I eased back to the front room, then dropped to my knees alongside Dad’s bed. I ripped my bedroll up off the floor and began shoving it along with the rest of my supplies into my backpack. I had put that pack together a million times, but my hands were clumsy now, rushed. I reached for the rifle’s cleaning kit, but my knuckles slammed into one of the bed’s legs and a jolt of fresh pain rocketed up my arm. Finally I just stuffed everything inside and yanked the flap closed.

There on my knees, I was eye level with the stack of books Tuttle had given me.

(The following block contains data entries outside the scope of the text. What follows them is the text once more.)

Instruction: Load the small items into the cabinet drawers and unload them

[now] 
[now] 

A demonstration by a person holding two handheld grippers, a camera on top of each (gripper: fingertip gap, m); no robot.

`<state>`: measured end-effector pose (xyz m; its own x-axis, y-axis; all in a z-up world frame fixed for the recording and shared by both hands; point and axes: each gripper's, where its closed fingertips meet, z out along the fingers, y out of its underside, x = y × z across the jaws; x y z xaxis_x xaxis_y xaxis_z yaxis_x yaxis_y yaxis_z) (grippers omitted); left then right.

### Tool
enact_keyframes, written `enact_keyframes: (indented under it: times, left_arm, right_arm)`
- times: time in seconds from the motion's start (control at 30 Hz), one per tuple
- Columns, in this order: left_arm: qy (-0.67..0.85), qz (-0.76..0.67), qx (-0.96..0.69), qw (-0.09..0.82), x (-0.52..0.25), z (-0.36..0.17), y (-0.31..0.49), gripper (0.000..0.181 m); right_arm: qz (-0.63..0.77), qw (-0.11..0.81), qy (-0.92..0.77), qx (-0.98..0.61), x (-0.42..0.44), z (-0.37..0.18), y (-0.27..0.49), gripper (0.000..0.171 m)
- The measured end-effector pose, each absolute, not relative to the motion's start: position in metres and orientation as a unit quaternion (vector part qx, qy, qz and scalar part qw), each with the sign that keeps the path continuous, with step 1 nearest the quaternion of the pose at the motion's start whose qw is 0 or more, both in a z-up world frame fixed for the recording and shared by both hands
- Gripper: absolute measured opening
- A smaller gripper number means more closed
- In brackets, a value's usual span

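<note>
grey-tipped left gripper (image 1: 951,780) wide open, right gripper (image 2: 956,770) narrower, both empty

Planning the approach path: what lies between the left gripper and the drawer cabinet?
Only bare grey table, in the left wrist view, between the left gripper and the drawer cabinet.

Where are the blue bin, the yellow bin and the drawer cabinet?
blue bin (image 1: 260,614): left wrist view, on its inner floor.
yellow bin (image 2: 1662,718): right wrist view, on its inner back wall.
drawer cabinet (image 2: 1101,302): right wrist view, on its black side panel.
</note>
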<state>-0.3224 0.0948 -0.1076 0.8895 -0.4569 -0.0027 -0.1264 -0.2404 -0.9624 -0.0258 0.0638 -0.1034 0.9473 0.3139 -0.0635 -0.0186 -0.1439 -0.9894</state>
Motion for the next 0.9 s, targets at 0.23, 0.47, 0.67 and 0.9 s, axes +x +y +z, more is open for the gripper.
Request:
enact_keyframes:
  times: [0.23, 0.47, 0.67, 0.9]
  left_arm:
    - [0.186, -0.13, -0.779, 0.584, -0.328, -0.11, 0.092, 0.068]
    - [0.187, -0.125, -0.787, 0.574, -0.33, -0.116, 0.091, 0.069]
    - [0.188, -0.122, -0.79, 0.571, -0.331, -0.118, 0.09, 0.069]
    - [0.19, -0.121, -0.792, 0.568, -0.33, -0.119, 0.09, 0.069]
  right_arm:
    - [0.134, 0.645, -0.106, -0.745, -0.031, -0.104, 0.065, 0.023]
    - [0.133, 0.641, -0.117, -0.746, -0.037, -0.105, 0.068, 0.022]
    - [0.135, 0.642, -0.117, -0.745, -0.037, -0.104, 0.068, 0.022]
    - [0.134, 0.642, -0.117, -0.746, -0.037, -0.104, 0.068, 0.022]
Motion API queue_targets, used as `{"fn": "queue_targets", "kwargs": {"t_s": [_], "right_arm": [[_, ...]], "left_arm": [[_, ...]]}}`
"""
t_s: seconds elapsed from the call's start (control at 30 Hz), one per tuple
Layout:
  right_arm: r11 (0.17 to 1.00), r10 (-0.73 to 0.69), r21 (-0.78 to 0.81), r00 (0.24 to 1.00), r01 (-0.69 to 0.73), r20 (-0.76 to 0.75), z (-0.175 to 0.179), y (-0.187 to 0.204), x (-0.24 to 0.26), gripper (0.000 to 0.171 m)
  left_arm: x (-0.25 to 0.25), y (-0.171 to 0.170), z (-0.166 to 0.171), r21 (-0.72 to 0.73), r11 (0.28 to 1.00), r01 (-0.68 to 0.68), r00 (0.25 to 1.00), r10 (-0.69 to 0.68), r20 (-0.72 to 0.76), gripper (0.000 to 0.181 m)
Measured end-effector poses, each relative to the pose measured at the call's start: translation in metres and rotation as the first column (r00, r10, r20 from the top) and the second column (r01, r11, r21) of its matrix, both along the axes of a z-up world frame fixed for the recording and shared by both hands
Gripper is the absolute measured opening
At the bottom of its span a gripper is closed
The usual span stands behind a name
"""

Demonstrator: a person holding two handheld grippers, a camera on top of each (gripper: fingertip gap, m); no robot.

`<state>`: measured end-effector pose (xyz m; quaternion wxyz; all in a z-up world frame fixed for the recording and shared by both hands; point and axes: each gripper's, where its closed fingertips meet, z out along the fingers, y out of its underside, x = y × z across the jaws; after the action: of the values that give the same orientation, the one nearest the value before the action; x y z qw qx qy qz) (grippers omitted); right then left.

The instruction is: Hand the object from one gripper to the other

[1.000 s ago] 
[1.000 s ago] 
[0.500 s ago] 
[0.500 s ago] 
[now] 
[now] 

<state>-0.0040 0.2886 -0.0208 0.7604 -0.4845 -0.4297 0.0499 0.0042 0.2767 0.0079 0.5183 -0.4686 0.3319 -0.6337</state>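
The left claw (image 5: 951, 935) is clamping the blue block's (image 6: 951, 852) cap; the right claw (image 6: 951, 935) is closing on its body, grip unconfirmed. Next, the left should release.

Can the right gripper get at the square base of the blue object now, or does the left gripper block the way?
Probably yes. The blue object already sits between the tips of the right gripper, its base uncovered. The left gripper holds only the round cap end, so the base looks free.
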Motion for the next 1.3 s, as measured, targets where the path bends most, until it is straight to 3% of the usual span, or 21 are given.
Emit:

Politics. History. Science. Little pieces of a larger world.

Useless, Grandpa’s voice said deep inside me, disgusted, stronger than ever. I yanked my bag off the floor and stood up over Dad. A wave of sadness reared up. I told myself that Violet would take care of him, that if I didn’t protect them, they couldn’t protect him, but it was no use. The wave was too big and coming too fast.

How many days had it been now since Grandpa was gone? Eight? Nine? How was it possible that everything could have fallen apart so quickly? That our lives could turn over, again and again, in such a tiny packet of time? I longed for my old life, following Dad and Grandpa without question. Pack the wagon. Scan for salvage. Then make our way from landmark to landmark, a slumping mall and its rusted attendees, a parking lot cracked with yellow flowers.

I wondered if this was what it was like when the end of the world came. A sudden overturning that made every day like stepping alone into an empty room — everything you longed for, every handhold you used to pull yourself along, vanished.

My pack was heavy as I lifted it up onto my back and cinched the straps tight around my arms and middle. I threaded Dad’s knife onto my belt and checked that the rifle was loaded before hanging it over my shoulder and walking toward the door.